You are also in a Bitcom working group on this subject ...
Volker Buss: Bitcom for us is an important partner on this matter and we contribute to the exchange of information within the appropriate group that is currently dealing with this subject.
Mr Buss, you are currently concerned with business continuity management. What does that mean for your job and your department?
Volker Buss: That’s right. My department is busy checking the existing BCM for completeness and effectiveness and, where necessary, setting and implementing the appropriate standards together with the business unit. For my department, we get to work much closer with the business units which helps us to understand their business and its requirements much better, and to support them as an adviser and partner. In addition, we can increase the influence we have on business decisions and create an awareness of all other security matters. This enables us to offer a comprehensive service that increases the resilience of the company and enables it to return to normal operation quickly and effectively if there is an interruption.
This area is certainly an integral element to security in the management of the company as a whole …
Volker Buss: At Merck we are in the lucky position that corporate security is totally accepted and the work that we do and the necessity for such an organization is much appreciated. So at this point I would like to express my thanks to the directors and all other stakeholders in the company for their trust. Nevertheless, this increases our visibility again and emphasizes the added value that we can offer the company.
Do you have the impression that the reputation of security management has grown positively – also in view of the current crises?
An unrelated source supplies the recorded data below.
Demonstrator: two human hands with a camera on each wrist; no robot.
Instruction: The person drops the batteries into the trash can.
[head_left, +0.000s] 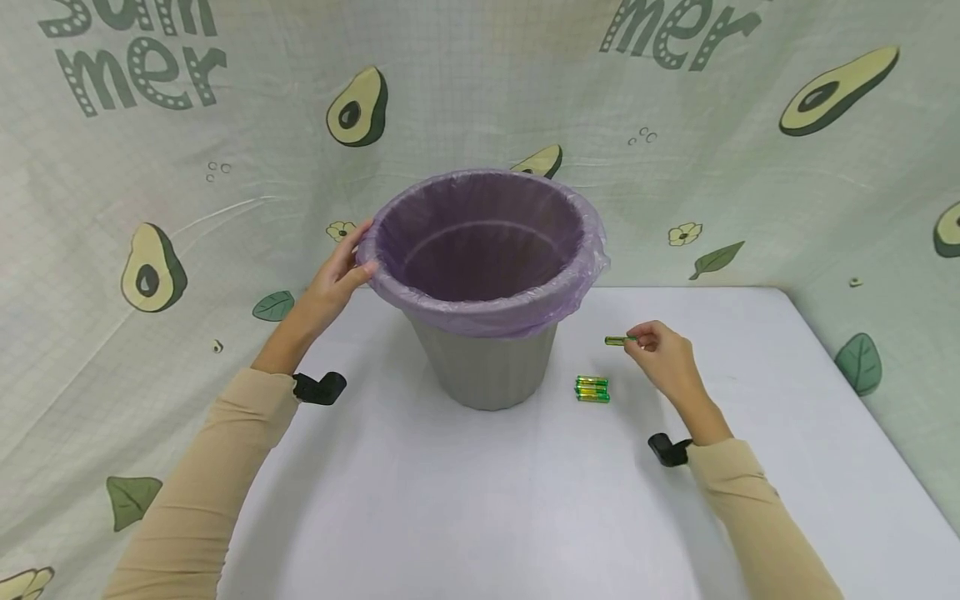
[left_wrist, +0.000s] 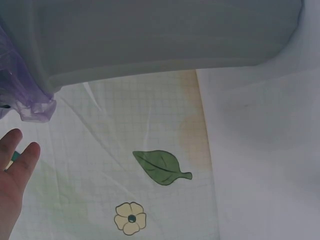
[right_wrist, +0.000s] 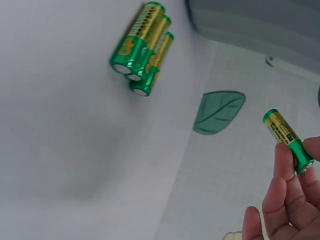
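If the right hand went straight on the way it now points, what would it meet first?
Most likely the grey bin, with the battery pinched in the right hand leading. Depth is unclear, so its overhanging purple liner might come first.

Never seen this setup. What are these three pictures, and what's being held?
No robot here: it's a person's bare left hand and right hand. The wide picture comes from a head camera; the others come from the left wrist camera and right wrist camera. On the white table stand a grey bin lined with a purple bag and, beside it, grouped batteries. The left hand is at the bin's rim; the right has one battery in its grip.
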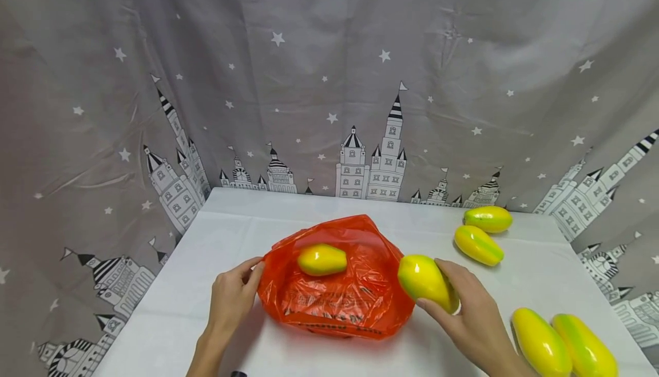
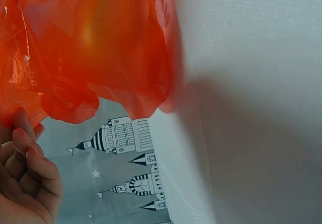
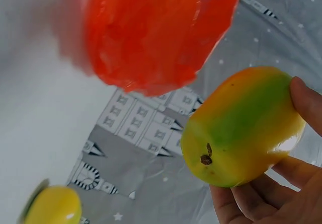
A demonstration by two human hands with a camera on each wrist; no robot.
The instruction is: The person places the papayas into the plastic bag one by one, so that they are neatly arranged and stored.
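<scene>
A red plastic bag (image 1: 355, 302) lies on the white table with its mouth spread wide. Inside it is a glossy yellow mango (image 1: 322, 260). My left hand (image 1: 231, 294) pinches the bag's left edge between thumb and fingers. At the bag's right rim, my right hand (image 1: 471, 314) grips a second mango (image 1: 424, 280), thumb on one side and fingers on the other. Its green stripe and dark stem spot show on this held mango (image 3: 241, 128) in the right wrist view. In the left wrist view, the translucent bag (image 2: 100, 48) hangs beyond the curled fingers (image 2: 43, 173).
Two mangoes (image 1: 488, 219) lie at the table's back right. Two more mangoes (image 1: 584, 345) rest side by side at the front right, near my right forearm. A grey curtain (image 1: 309, 79) printed with castles and stars surrounds the white table (image 1: 206, 239). A small dark object (image 1: 238, 373) shows at the bottom edge.
</scene>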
Volker Buss: Definitely. The current crises have certainly contributed to the fact that security management is now viewed differently. But we all know that this is normally not a lasting thing – as soon as the crises have been overcome or gone away, the focus will turn to other areas again. I have the feeling that this has now changed. I can see a change in the way people think about the subject of security: away from ‘security is a cost factor that I have to pay for as a company and a brake tied to my leg’ – over to ‘security management is a full partner within the company that does its part in achieving the business goals and is therefore part of the value chain’.
Mr Buss, many thanks for the conversation.